## Task statement
A full, word-for-word copy of the listing below is needed; leave the images out of it.
□ □ □ □ □
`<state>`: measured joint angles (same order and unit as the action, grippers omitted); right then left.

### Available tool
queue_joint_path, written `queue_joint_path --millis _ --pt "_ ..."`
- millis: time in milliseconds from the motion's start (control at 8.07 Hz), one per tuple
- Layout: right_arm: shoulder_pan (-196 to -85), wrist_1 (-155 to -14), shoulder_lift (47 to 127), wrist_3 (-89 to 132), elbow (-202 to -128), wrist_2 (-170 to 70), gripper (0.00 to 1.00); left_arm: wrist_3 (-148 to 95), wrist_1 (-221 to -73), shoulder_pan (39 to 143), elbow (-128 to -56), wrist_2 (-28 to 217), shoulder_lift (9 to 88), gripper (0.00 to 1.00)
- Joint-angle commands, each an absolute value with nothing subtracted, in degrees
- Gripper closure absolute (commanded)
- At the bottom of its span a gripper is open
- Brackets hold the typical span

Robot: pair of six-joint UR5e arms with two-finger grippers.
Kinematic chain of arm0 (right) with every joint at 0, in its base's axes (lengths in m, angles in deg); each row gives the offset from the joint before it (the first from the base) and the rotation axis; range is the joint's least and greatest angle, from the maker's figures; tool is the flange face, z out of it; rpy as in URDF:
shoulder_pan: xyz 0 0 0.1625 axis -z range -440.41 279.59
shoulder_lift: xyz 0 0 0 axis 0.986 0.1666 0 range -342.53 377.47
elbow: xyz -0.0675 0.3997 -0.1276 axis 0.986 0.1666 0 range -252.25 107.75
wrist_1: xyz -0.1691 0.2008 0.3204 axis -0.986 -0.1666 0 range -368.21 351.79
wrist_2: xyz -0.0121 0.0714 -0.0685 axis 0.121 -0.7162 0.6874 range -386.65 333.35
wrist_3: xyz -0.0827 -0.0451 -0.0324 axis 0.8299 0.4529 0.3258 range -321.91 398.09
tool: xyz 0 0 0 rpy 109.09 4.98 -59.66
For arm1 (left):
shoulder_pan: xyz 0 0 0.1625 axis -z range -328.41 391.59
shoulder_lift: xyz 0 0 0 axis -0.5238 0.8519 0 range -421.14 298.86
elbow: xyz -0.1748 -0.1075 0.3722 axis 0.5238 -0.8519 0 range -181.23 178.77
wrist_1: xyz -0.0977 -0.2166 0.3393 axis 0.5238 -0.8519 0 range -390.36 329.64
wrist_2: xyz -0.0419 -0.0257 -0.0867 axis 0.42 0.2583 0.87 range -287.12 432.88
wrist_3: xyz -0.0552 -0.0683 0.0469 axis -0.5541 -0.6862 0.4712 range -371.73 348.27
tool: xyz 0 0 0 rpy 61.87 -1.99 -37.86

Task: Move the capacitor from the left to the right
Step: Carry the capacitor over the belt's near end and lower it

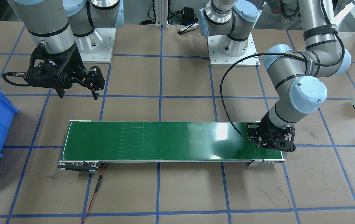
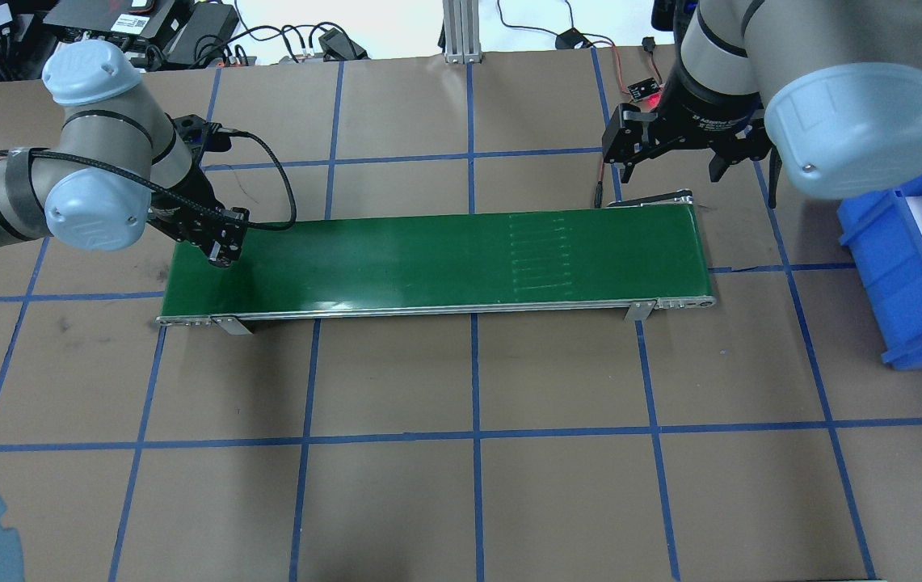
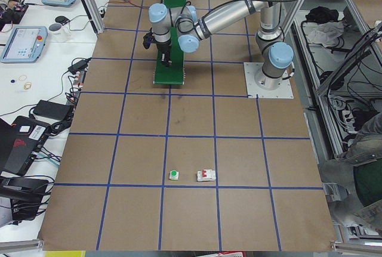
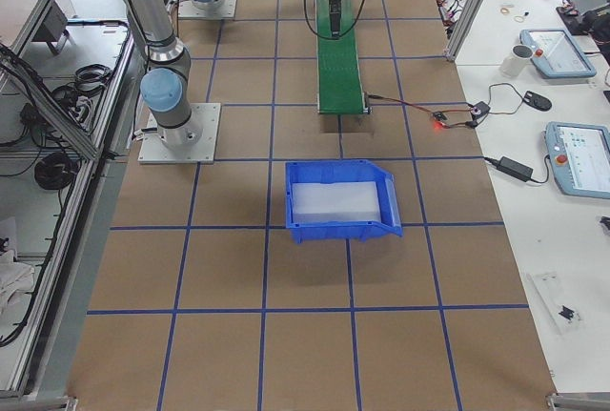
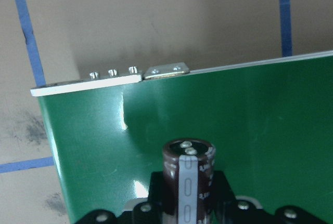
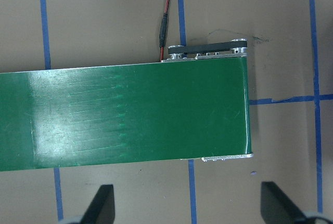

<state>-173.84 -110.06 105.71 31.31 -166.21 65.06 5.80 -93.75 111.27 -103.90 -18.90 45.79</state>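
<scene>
Overhead exterior: the left gripper [image 2: 222, 250] sits low over the left end of the green conveyor belt [image 2: 428, 259], closed around the capacitor [image 5: 188, 174]. Beyond the belt's right end, the right gripper [image 2: 671, 178] hangs wide apart, holding nothing.

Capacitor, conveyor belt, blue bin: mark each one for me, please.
capacitor [image 5: 188, 177], left wrist view, the pale stripe on its side.
conveyor belt [image 2: 428, 259], overhead view, bare green middle of the belt.
blue bin [image 4: 334, 231], right side view, its near outer wall.
</scene>
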Motion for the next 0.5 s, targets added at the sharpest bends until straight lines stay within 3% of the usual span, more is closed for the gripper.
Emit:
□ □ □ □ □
## Exercise answer
`<state>`: measured joint angles (same order and unit as the action, grippers omitted); right then left.

### Available tool
queue_joint_path, written `queue_joint_path --millis _ --pt "_ ..."`
- millis: time in milliseconds from the motion's start (control at 8.07 Hz), one per tuple
- Layout: right_arm: shoulder_pan (-196 to -85), wrist_1 (-155 to -14), shoulder_lift (47 to 127), wrist_3 (-89 to 132), elbow (-202 to -128), wrist_2 (-170 to 70), gripper (0.00 to 1.00); left_arm: wrist_3 (-148 to 95), wrist_1 (-221 to -73), shoulder_pan (39 to 143), elbow (-128 to -56), wrist_2 (-28 to 217), shoulder_lift (9 to 88), gripper (0.00 to 1.00)
- Joint-angle commands, each an absolute value with nothing subtracted, in degrees
- Gripper closure absolute (commanded)
- At the bottom of its span a gripper is open
- Brackets hold the typical span

Robot: pair of six-joint UR5e arms with two-finger grippers.
Kinematic chain of arm0 (right) with every joint at 0, in its base's axes (lengths in m, angles in deg); each row gives the offset from the joint before it (the first from the base) and the rotation axis; range is the joint's least and greatest angle, from the maker's figures; tool is the flange face, z out of it; rpy as in URDF:
shoulder_pan: xyz 0 0 0.1625 axis -z range -440.41 279.59
shoulder_lift: xyz 0 0 0 axis 0.986 0.1666 0 range -342.53 377.47
elbow: xyz -0.0675 0.3997 -0.1276 axis 0.986 0.1666 0 range -252.25 107.75
wrist_1: xyz -0.1691 0.2008 0.3204 axis -0.986 -0.1666 0 range -368.21 351.79
wrist_2: xyz -0.0121 0.0714 -0.0685 axis 0.121 -0.7162 0.6874 range -386.65 333.35
wrist_3: xyz -0.0827 -0.0451 -0.0324 axis 0.8299 0.4529 0.3258 range -321.91 398.09
tool: xyz 0 0 0 rpy 109.09 4.98 -59.66
For arm1 (left):
shoulder_pan: xyz 0 0 0.1625 axis -z range -328.41 391.59
shoulder_lift: xyz 0 0 0 axis -0.5238 0.8519 0 range -421.14 298.86
elbow: xyz -0.1748 -0.1075 0.3722 axis 0.5238 -0.8519 0 range -181.23 178.77
wrist_1: xyz -0.0977 -0.2166 0.3393 axis 0.5238 -0.8519 0 range -390.36 329.64
wrist_2: xyz -0.0419 -0.0257 -0.0867 axis 0.42 0.2583 0.87 range -287.12 432.88
wrist_3: xyz -0.0552 -0.0683 0.0469 axis -0.5541 -0.6862 0.4712 range -371.73 348.27
tool: xyz 0 0 0 rpy 61.87 -1.99 -37.86

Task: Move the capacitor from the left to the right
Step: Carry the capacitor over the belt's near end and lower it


<state>-173.84 -110.06 105.71 31.31 -166.21 65.06 5.80 -93.75 111.27 -103.90 -18.90 45.79</state>
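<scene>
Overhead exterior: the left gripper [image 2: 222, 250] sits low over the left end of the green conveyor belt [image 2: 428, 259], closed around the capacitor [image 5: 188, 174]. Beyond the belt's right end, the right gripper [image 2: 671, 178] hangs wide apart, holding nothing.

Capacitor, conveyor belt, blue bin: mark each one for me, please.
capacitor [image 5: 188, 177], left wrist view, the pale stripe on its side.
conveyor belt [image 2: 428, 259], overhead view, bare green middle of the belt.
blue bin [image 4: 334, 231], right side view, its near outer wall.
</scene>
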Motion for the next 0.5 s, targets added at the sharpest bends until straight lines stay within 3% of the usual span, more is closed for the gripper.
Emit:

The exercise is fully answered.